After a minute or two had passed, Flint relaxed. “I think we lost ‘em,” he said.
“You should know better than to try to outrun me, Flint,” said a voice suddenly.
Flint recognized it immediately. He stood up slowly and turned around. Zedekiah stood there, a grim look on his face.
“I thought I left you in Marcus,” Flint remarked. “Back for some more, huh? Don’t tell me you’ve come all this way to challenge me by yourself. Where’s your partner in crime?”
Flint’s question was answered immediately as Borace walked up. He was panting and sweating, but held his double-headed ax firmly and eyed Flint with hatred.
“Haven’t we already been through this?” Flint said. “You fought me before and you failed. What makes you think you can do better this time?”
Suddenly out of the trees stepped someone else. It was Joktan. His face was bandaged up, but he cracked his knuckles and grinned at Flint evilly.
“You see now, do you not?” Zedekiah said. “You cannot win this fight. A common enemy unites even the most unlikely people.”
Flint grinned confidently. “Well, looks like the troop’s all here,” he quipped. “Sorry, but you’re a little late. The circus already left town.”
“Very amusing, Flint,” Zedekiah replied, not looking at all amused. “Unfortunately your jokes cannot save you. We are here to finish the assignment we started yesterday: to kill you.”
The Young Girl had been watching all this time, listening to their conversation uneasily. She didn’t like the look of the tall blond-haired man and his bald, ugly associate. She liked the huge, evil-looking muscular man even less. When Zedekiah finished his statement, her uneasiness turned into fear. “Flint,” she asked quietly, “who are these people?”
“Just some old friends,” Flint answered calmly. “Why don’t you just go find some place to hide while I take care of these morons.”
She started to interject. “But―”
“Now!!” Flint commanded. His tone was suddenly different. “I can’t beat them if I’m busy trying to protect you!”
The Young Girl looked up and saw his face. Even though he acted calm and carefree, she could see an uneasiness in his expression: not exactly fear, but a slight nervousness and alertness.

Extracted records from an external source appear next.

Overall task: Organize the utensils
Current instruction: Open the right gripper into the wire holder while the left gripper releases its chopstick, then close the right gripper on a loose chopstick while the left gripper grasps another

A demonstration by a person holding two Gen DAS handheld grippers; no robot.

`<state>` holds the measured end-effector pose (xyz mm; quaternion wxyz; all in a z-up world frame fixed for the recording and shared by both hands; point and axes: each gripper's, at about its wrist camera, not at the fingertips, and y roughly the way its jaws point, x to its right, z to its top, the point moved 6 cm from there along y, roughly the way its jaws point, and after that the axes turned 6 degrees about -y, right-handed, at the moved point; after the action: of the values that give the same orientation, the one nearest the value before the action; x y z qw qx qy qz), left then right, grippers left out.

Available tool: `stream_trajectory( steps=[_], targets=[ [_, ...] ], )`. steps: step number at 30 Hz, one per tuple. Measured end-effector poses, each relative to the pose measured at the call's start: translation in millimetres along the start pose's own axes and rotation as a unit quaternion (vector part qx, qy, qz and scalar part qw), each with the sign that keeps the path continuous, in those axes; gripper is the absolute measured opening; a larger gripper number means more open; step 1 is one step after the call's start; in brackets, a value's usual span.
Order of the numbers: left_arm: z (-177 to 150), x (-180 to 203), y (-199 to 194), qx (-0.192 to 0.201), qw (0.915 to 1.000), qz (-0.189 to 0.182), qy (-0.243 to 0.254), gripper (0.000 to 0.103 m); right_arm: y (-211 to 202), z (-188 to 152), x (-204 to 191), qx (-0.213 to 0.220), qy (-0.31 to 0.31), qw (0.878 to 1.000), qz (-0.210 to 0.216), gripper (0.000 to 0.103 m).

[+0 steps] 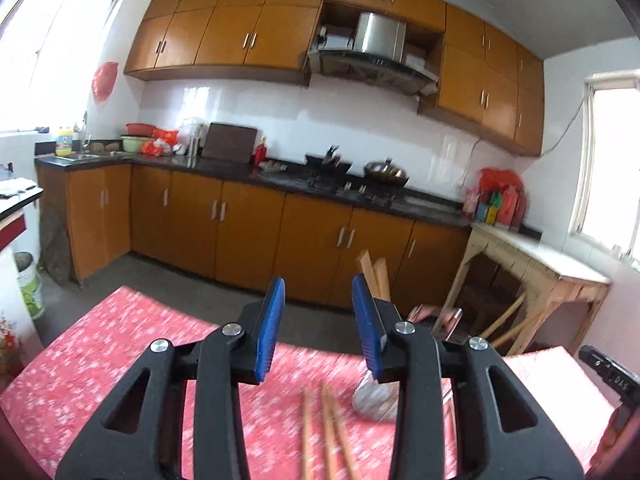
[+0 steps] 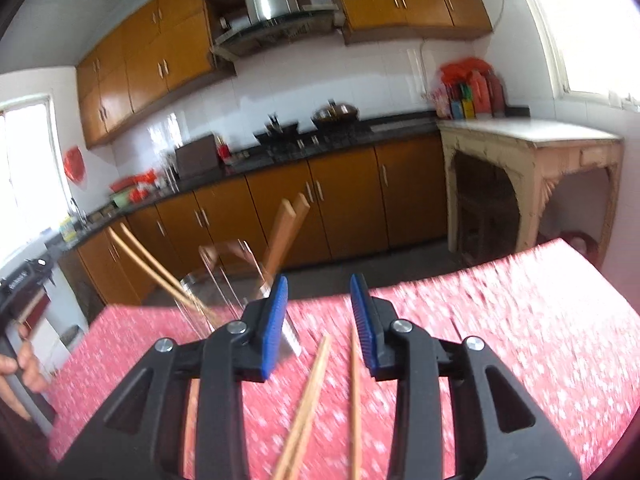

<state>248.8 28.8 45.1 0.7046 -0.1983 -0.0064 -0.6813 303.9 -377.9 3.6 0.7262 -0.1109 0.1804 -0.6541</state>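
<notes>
Loose wooden chopsticks [image 1: 326,432] lie on the red patterned tablecloth [image 1: 100,360], below my open, empty left gripper [image 1: 319,312]. A clear holder [image 1: 444,326] behind its right finger holds wooden utensils [image 1: 374,276] and two chopsticks [image 1: 516,322]; a crumpled white object [image 1: 372,398] lies beside it. In the right wrist view, my right gripper [image 2: 319,310] is open and empty above loose chopsticks [image 2: 316,396] on the cloth [image 2: 520,340]. The clear holder [image 2: 224,284] stands just left of its left finger, with wooden spatulas [image 2: 286,228] and two leaning chopsticks [image 2: 156,266] in it.
Brown kitchen cabinets and a dark counter [image 1: 280,180] with a stove run along the far wall. An old wooden side table [image 2: 532,152] stands at the right. The other gripper's black body [image 1: 612,372] shows at the table's right edge. A hand [image 2: 16,372] shows at the left.
</notes>
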Motion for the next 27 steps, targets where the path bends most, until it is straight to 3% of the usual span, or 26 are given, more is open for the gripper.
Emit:
stream_trajectory(
  steps=[7, 14, 18, 27],
  targets=[
    [-74.7, -29.5, 20.9, -0.091, 0.9948, 0.039, 0.022, 0.036, 28.5, -83.5, 18.2, -0.100, 0.007, 0.995, -0.019, 0.033],
    [-149.9, -36.5, 32.7, -0.187, 0.9794, 0.049, 0.059, 0.036, 46.6, -152.0, 14.0, -0.190, 0.006, 0.982, -0.015, 0.033],
    [-174.9, -31.8, 31.6, -0.223, 0.9712, 0.039, 0.076, 0.036, 45.7, -164.1, 9.2, -0.203, -0.005, 0.979, -0.014, 0.033],
    [-199.0, -28.9, 26.5, -0.259, 0.9629, 0.029, 0.072, 0.036, 47.2, -171.7, 4.2, -0.217, -0.034, 0.975, -0.026, 0.031]
  ],
)
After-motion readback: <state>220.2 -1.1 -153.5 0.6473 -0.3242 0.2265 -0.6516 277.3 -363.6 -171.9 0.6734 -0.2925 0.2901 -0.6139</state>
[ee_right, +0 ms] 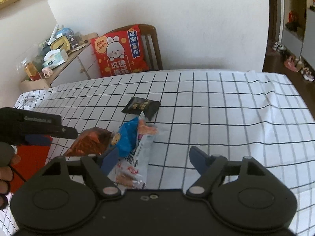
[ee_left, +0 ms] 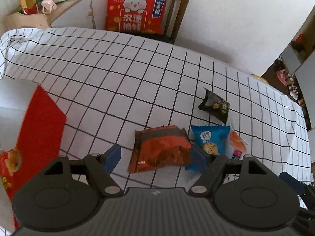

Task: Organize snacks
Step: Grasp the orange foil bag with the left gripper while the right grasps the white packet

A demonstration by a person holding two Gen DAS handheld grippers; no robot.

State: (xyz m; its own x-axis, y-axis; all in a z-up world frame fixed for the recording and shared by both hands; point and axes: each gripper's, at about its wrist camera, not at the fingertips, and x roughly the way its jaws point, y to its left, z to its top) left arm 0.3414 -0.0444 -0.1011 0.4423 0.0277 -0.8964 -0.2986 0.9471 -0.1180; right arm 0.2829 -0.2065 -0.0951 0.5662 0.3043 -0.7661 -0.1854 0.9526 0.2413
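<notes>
Both grippers released: left gripper (ee_left: 157, 157) straddles the red packet (ee_left: 160, 148), right gripper (ee_right: 152, 160) over the pale packet (ee_right: 132, 169). Overlapping blue packet (ee_left: 209, 139) might snag and drag along.

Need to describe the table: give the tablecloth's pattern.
Tablecloth: white with a black grid, clearest in the right wrist view.
</notes>
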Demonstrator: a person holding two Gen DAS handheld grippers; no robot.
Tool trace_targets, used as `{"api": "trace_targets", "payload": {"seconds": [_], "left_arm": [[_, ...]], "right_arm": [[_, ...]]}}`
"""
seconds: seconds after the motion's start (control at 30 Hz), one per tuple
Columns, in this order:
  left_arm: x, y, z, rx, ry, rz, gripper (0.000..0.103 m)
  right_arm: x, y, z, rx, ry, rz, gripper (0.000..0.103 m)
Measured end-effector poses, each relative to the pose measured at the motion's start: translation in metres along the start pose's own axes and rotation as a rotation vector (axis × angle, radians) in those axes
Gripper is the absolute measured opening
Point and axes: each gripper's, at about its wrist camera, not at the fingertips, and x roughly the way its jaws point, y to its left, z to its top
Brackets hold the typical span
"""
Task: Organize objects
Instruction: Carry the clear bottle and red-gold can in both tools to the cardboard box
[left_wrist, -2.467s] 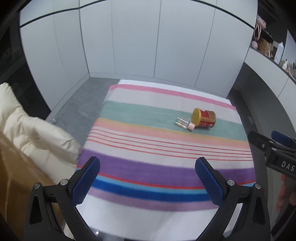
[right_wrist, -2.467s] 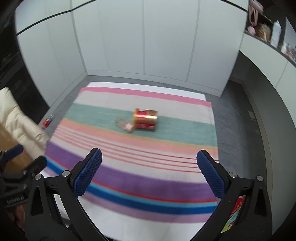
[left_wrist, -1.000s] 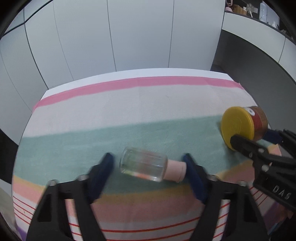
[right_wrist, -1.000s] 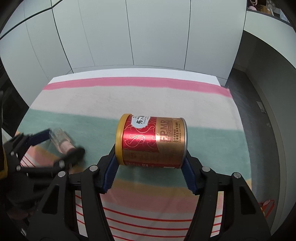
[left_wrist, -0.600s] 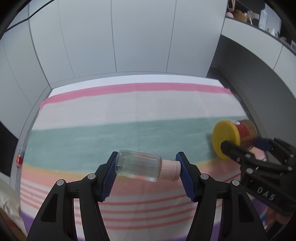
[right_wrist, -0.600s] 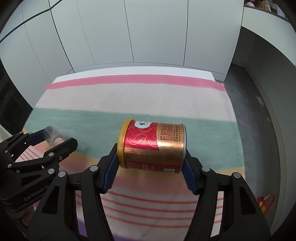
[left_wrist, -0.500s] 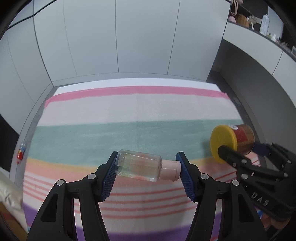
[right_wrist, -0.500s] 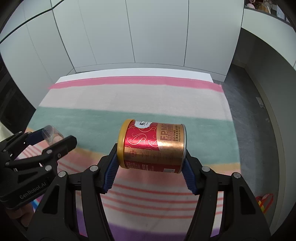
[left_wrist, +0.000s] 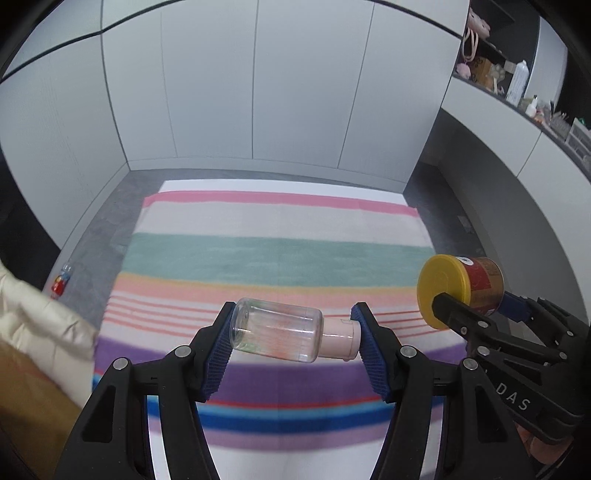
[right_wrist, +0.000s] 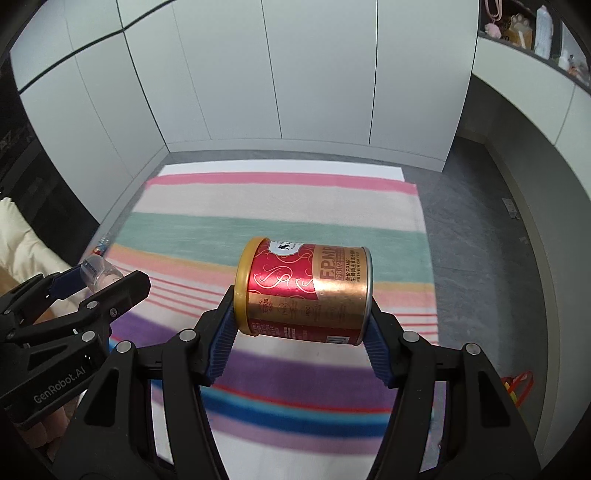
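Left gripper (left_wrist: 295, 345) clamps bottle (left_wrist: 277, 334); right gripper (right_wrist: 299, 325) grips can (right_wrist: 304, 291) — label legible there only.

Clear glossy plastic bottle (left_wrist: 276, 334), shiny metal can (right_wrist: 306, 291), matt woven rug (left_wrist: 280, 254)

Right tongs (right_wrist: 301, 334): clamped end to end on a red-and-gold can (right_wrist: 304, 291), held sideways with its yellow lid to the left, above a striped rug (right_wrist: 280, 225) on grey floor. Left tongs (right_wrist: 83, 282) at the left edge, gripping a clear bottle (right_wrist: 96, 271) (only partly visible). White cabinet panels (right_wrist: 258, 74) behind; cream quilted fabric (right_wrist: 18, 240) far left.
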Motion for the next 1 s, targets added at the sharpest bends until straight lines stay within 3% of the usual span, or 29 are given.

She could tell that even though he acted tough and insolent, making jokes and insults, he didn’t often underestimate his opponents, and he knew when he was outmatched.
Zedekiah turned to the girl. “You may go,” he said. “We have no wish to harm you.”
She hesitated, looking up at Flint and then back at Zedekiah. Tears sprang to her eyes as she slipped away and ran off into the trees.
“One might wonder,” Zedekiah said, turning his attention back to Flint, “why such a nice girl is keeping company with the likes of you.”
“One might also wonder,” Flint retorted, “why a self-righteous airbag like you is keeping company with an ugly pile of street filth named Joktan.”
Joktan growled, but Zedekiah ignored the insult. “I already told you,” he said, “We both have the same purpose: to end your life. Even if our morals and ethics are different, right now we are simply fellow soldiers fighting for justice.”
Flint yawned. “Don’t tell me you’re going to give another speech. I’m starting to get sleepy.”
Borace gripped his ax with both hands and took a step forward. “I think I’ve got just the thing to wake you up!”
Borace charged at Flint. He swung his huge ax, but Flint jumped backward and dodged it. Borace spun the ax and it came back at neck-level. Flint ducked and it whizzed over his head. Then, as the weapon came back, the bounty hunter jumped in right next to his opponent and grabbed his arm. He quickly squeezed his wrist, forcing him to release his hold on the ax, and at the same time drove his knee up into the man’s ample stomach. Then he ripped the weapon out of his hand, spun around and smacked the side of the blade hard across his head. Borace fell to the ground and sat there, holding his head, as Flint stepped away from him and faced his other two opponents, holding the ax outstretched.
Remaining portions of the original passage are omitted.